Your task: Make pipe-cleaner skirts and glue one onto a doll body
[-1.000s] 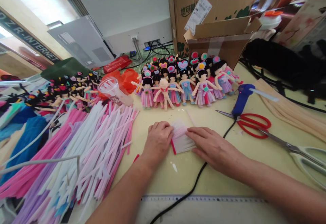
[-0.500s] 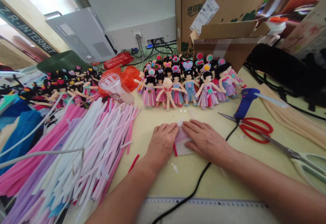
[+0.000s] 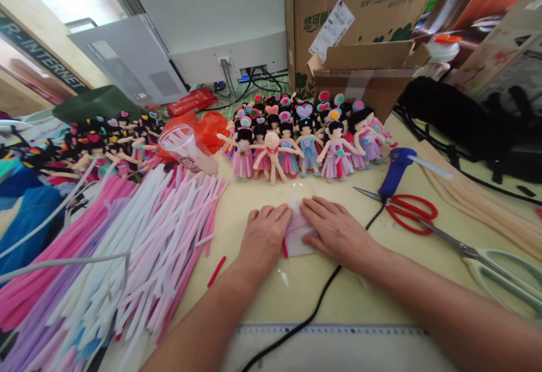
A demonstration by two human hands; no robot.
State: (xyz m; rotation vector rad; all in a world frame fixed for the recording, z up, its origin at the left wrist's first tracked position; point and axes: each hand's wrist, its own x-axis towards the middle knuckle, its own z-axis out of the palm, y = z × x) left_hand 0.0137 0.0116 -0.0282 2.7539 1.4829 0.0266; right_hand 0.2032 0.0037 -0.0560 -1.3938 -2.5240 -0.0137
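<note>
A small flat panel of pale pink and white strips (image 3: pixel 301 226), with a red strip (image 3: pixel 285 248) along its left edge, lies on the table between my hands. My left hand (image 3: pixel 265 236) rests on the panel's left side, its fingers pressed together over the edge. On the other side, my right hand (image 3: pixel 336 231) lies flat, fingertips on the panel's upper and right parts and the thumb lower down. Beyond them stands a row of small dolls (image 3: pixel 307 146), with a bare beige figure (image 3: pixel 273 154) in front.
Fuzzy strips (image 3: pixel 169 248) cover the left side. At the right are a blue glue gun (image 3: pixel 396 173), red-handled scissors (image 3: pixel 412 213) and larger scissors (image 3: pixel 478 254). A black cord (image 3: pixel 315 304) crosses to the ruler (image 3: pixel 339 330). Behind stand a plastic cup (image 3: pixel 186 149) and cardboard box (image 3: pixel 359 78).
The whole view has shifted slightly, so things appear a little further left. Both hands keep nearly the same place on the panel.
</note>
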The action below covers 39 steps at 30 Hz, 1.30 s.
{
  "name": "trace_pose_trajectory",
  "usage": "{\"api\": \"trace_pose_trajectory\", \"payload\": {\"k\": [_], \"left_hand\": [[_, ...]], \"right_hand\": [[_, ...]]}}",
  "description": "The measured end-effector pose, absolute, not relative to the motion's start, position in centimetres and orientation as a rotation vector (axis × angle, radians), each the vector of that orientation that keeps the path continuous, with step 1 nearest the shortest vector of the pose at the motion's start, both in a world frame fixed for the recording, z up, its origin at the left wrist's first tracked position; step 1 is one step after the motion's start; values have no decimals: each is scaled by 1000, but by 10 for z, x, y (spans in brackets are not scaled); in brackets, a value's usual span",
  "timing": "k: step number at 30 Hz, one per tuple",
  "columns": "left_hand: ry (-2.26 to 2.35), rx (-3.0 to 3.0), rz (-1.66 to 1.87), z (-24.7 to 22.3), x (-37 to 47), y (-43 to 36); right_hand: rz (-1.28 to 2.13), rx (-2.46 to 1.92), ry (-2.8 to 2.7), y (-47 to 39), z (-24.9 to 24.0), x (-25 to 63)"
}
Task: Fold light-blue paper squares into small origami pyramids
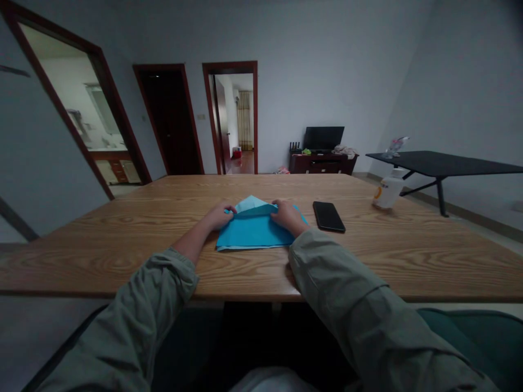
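Observation:
A folded sheet of blue paper (255,231) lies on the wooden table in front of me, with a lighter blue triangular point at its far side. My left hand (219,216) grips the paper's far left corner, thumb and fingers closed at the fold. On the other side, my right hand (288,216) has its fingers closed on the upper flap, right of the middle. Both forearms reach in from the near edge. The undersides of the fingers are hidden.
A black phone (329,216) lies right of the paper. Farther right stands a white bottle (388,190) on the wooden table (143,234). Beyond it is a black table (445,162). A TV (324,138) rests on a dark cabinet (321,163) by the back wall.

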<state>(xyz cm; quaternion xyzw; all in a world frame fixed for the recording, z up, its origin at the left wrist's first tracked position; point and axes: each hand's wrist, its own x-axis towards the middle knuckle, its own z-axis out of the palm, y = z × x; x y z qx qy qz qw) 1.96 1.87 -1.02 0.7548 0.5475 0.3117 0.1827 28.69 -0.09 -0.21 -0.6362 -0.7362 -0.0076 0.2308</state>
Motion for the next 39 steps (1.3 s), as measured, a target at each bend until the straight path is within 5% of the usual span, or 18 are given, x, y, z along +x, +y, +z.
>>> {"api": "trace_pose_trajectory", "payload": {"k": [10,39], "left_hand": [[1773,2369,628,-12,21,21],[1708,2344,659,-17,22,20]], "right_hand": [[36,-1775,-2204,1,-2,284],[154,-1547,-2387,10,-3,296]]}}
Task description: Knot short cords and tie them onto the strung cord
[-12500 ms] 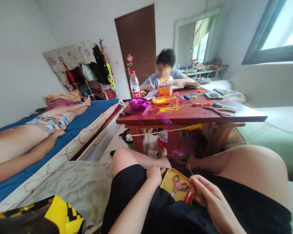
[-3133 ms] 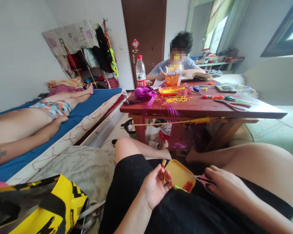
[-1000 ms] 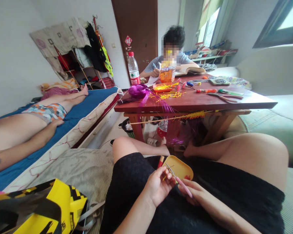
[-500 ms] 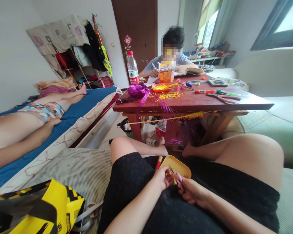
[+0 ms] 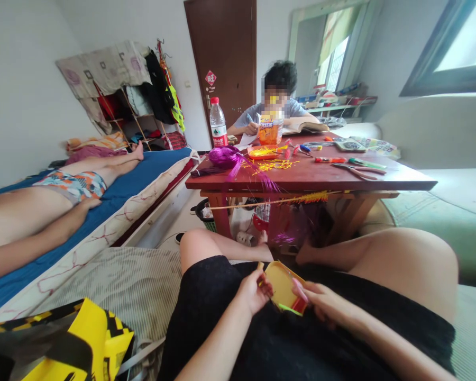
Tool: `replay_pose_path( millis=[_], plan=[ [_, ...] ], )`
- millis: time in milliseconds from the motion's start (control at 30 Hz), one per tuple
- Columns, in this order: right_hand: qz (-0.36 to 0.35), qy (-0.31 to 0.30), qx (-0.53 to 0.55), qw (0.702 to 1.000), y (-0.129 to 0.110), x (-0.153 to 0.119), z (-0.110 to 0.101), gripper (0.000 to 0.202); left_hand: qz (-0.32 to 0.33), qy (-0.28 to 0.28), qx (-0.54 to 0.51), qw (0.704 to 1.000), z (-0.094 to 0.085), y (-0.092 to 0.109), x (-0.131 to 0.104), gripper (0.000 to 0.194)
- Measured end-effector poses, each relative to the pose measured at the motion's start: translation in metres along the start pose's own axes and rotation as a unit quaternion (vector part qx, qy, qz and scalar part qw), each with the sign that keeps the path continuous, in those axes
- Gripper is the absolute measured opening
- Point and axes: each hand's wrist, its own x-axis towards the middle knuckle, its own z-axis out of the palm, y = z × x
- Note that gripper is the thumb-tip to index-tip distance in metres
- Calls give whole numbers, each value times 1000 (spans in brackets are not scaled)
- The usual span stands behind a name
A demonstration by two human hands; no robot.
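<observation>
On my lap lies a yellow tray (image 5: 280, 280) with red and bright green pieces (image 5: 289, 308) at its lower right. My left hand (image 5: 256, 290) is at the tray's left edge, its fingers curled together; what they hold is too small to name. A tan stick-like end (image 5: 261, 265) shows just above those fingers. Pink-handled scissors (image 5: 299, 290) are in my right hand (image 5: 323, 302), over the tray's right side. The blades are hard to make out against the tray.
Ahead stands a red table (image 5: 230, 182) with purple strands (image 5: 224, 157), yellow pieces (image 5: 275, 165), pliers (image 5: 355, 170) and a bottle (image 5: 218, 124). A person (image 5: 254, 114) sits behind it with a book. Another person lies on the bed (image 5: 154, 164) at left. A yellow-black bag (image 5: 91, 338) is nearby.
My hands have moved apart, the left slightly left and the right with the scissors slightly right. More of the tray shows between them. The view has tilted up a little.
</observation>
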Motion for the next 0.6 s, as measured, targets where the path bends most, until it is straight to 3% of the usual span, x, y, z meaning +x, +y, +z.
replay_pose_path(
  millis=[100, 200, 367, 500, 600],
  plan=[
    [-52, 97, -180, 978, -1, 0, -31, 11, 45, -22, -12, 999, 4, 20, -25, 24],
    [-75, 121, -308, 941, -2, 11, -33, 15, 90, -67, -24, 993, 16, 31, -54, 33],
    [-139, 102, -405, 898, -11, 38, -4, 25, 119, -134, -22, 984, 33, 29, -87, 27],
    [-190, 70, -410, 889, -12, 51, 6, 27, 96, -143, -12, 985, 31, 21, -87, 26],
    [-214, 10, -403, 890, -1, 54, 13, 24, 76, -134, -11, 988, 26, 17, -81, 25]
  ],
)
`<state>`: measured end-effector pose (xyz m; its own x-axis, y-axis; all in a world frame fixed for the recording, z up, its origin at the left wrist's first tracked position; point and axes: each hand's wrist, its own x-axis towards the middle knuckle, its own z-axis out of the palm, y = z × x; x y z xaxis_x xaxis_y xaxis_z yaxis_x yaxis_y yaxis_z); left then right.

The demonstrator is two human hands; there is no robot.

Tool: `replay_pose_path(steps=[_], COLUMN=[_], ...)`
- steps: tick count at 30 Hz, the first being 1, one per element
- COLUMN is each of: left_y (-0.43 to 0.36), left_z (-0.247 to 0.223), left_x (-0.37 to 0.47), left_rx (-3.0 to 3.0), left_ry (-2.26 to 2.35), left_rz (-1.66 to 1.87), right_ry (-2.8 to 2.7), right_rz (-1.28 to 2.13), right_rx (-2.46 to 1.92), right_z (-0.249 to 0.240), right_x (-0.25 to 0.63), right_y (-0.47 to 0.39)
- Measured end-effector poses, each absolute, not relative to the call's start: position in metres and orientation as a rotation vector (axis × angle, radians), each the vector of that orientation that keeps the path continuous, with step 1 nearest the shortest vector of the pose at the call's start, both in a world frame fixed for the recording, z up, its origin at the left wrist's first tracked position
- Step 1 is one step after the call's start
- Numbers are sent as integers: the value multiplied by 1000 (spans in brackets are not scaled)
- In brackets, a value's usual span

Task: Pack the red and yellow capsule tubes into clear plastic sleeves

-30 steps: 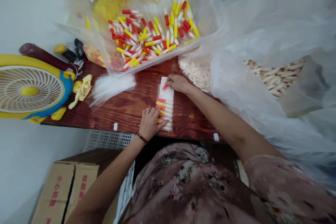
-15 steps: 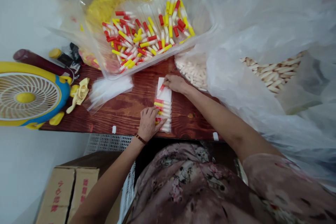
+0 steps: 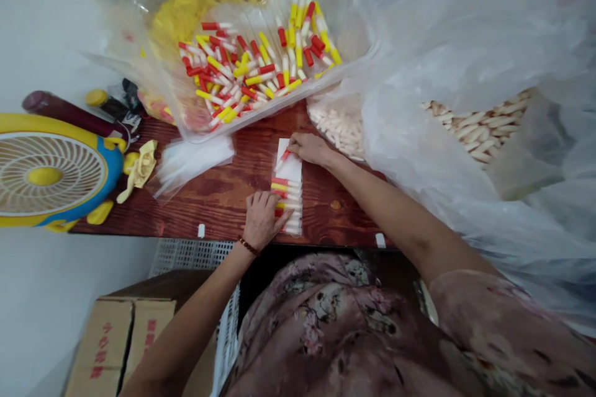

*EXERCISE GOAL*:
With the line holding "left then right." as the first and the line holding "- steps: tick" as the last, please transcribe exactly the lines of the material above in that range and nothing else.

*FINISHED TASK*:
`<state>`: measured end-effector pose (xyz m; its own x-axis, y-axis; all in a world frame fixed for the recording, z up, its origin at the left wrist's first tracked position; point and axes: each hand's wrist, its own x-axis towards the middle knuckle, its own z-axis out of the palm, y = z × x; x y z xaxis_x xaxis_y xaxis_z yaxis_x yaxis_y yaxis_z); left then right.

The demonstrator is two human hands; there is no robot.

Tool: `replay_pose_path(steps=[_], COLUMN=[_], ...)`
- steps: tick count at 30 Hz, the first being 1, one per element

No more is needed to finish this exercise.